10) Now it is time to prep the floor for paint. I tend to go a bit overboard, but you really want this to stick and not chip, so a good prep job is key. First, I burnish the edges of the tape so that they are well adhered to the floor and there are no gaps for paint to bleed into. Use your thumbnail wrapped with a clean rag and rub down all edges.
11) Use a fine grit sandpaper and lightly sand the area to be painted, taking care not to lift or rip the tape. If you do, no worries… just cut out the damaged area and re-tape/ burnish. Lightly sanding roughs up the existing smooth polyurethane surface and creates better adhesion. Vacuum up any dust.
12) Lastly, I like to use a deglosser to remove any bits of wax or dirt I might have missed. There are many brands on the market, but I prefer one that can be wiped on and off with no rinsing involved. Simply rub on in a circular motion and wipe off with a clean rag taking care not to get any on the rest of your floor, as this will dull the surface.
Once the area is dry you are ready to paint!

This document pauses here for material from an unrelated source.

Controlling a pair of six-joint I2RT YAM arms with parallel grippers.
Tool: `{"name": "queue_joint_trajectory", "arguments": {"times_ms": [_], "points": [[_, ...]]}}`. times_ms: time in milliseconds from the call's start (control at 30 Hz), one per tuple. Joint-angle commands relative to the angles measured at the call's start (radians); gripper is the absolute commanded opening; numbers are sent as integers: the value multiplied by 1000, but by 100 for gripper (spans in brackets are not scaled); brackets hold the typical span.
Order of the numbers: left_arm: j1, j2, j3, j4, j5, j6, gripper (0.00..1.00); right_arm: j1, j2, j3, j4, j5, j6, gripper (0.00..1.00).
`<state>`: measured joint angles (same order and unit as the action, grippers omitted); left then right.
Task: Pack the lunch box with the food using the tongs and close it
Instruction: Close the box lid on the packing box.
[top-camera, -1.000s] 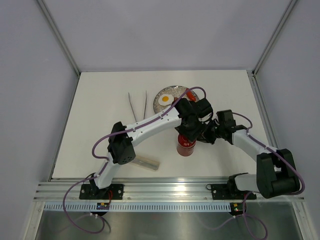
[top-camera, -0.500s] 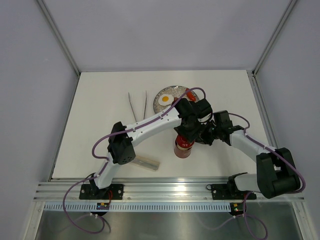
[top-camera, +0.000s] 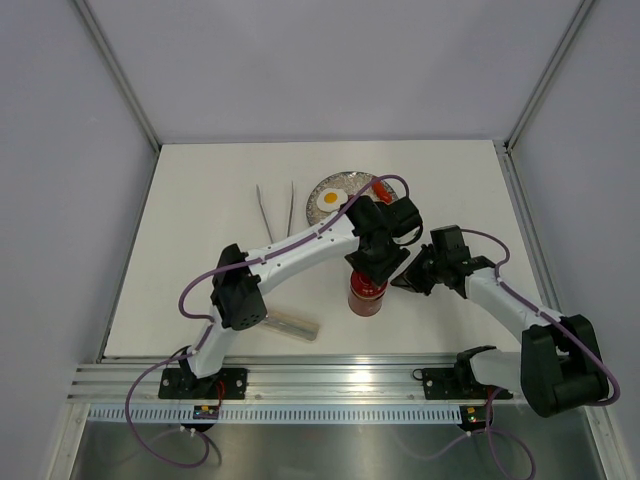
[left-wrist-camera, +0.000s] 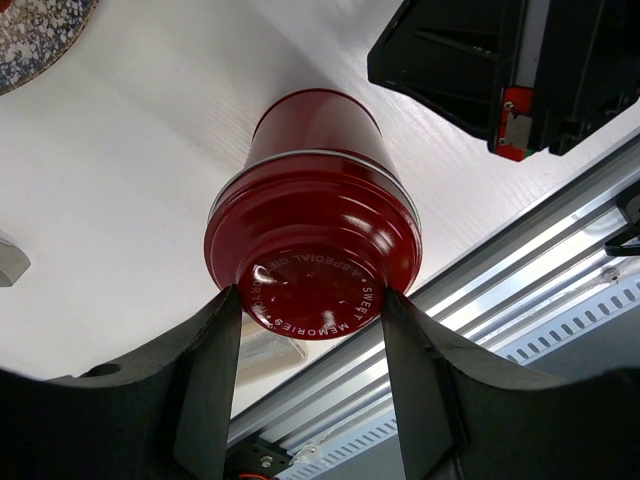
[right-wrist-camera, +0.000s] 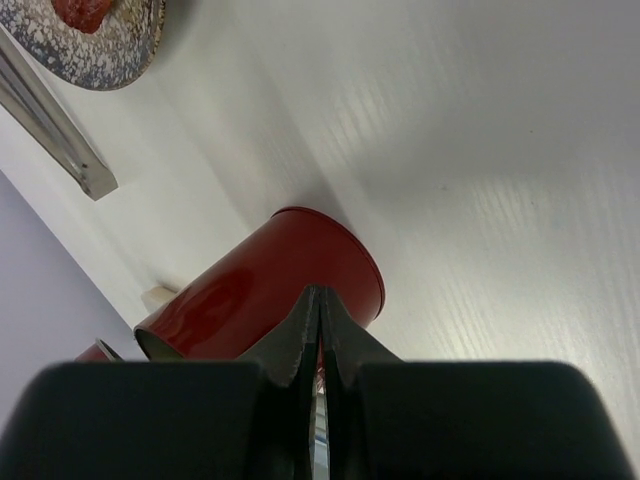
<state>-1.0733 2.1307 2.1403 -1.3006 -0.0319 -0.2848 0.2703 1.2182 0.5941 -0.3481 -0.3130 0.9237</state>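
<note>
L gripper (left-wrist-camera: 310, 305) clamps lid (left-wrist-camera: 312, 240) from both sides; lid sits on lunch box (left-wrist-camera: 318, 125), upright on table (top-camera: 200, 250). R gripper (right-wrist-camera: 318, 305) closed, empty, just beside box at its 3 o'clock. At box's 11, tongs (top-camera: 275, 212); at 12, plate (top-camera: 358, 181) w/ egg (top-camera: 331, 198).

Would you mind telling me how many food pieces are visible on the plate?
2: a fried egg on the plate's left half, a red piece at its right edge; the left arm may hide more.

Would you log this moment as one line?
left hand: gripping red lid on lunch box | right hand: shut beside it | fried egg: on plate
</note>
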Motion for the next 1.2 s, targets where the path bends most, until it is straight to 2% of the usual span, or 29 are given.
{"name": "queue_joint_trajectory", "arguments": {"times_ms": [0, 700, 1167], "points": [[1, -37, 13, -5, 26, 21, 2, 6, -31, 1, -31, 49, -6, 7], [1, 34, -5, 37, 61, 16, 2, 7, -66, -42, -42, 51, 1, 7], [1, 12, 3, 12, 0, 10, 0, 6, -72, -53, -38, 48, 4, 7]]}}
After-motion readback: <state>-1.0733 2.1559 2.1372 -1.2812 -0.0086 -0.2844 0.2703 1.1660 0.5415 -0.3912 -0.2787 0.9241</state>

13) You can use any good quality paint that will withstand high traffic. If you have the option of using a paint specifically designed for the floor, even better. The color is completely up to you. I had my paint custom tinted at True Value to a deep chocolate brown to match the stain my client was using on her floors.
Using a foam brush apply one thin coat, brushing in the direction of the grain to make sure it penetrates. Once the first coat is dry, apply a second coat.
Follow the dry times on your paint can.
14) When both coats are fully dried apply one to two coats of polyurethane in a finish matching what you already have on your floors. (In this case we used a satin finish.) This will fully protect your hard work and give it a longer life.
You can now pull the tape and admire your work.
(My client's stairs are being stained chocolate brown shortly, so I will update this post with new "completed" space photos very soon!)
I was one of the bloggers selected by True Value to work on the DIY Squad. I have been compensated for my time commitment to the program as well as writing about my experience. I have also been compensated for the materials needed for my DIY project. However, my opinions are entirely my own and I have not been paid to publish positive comments.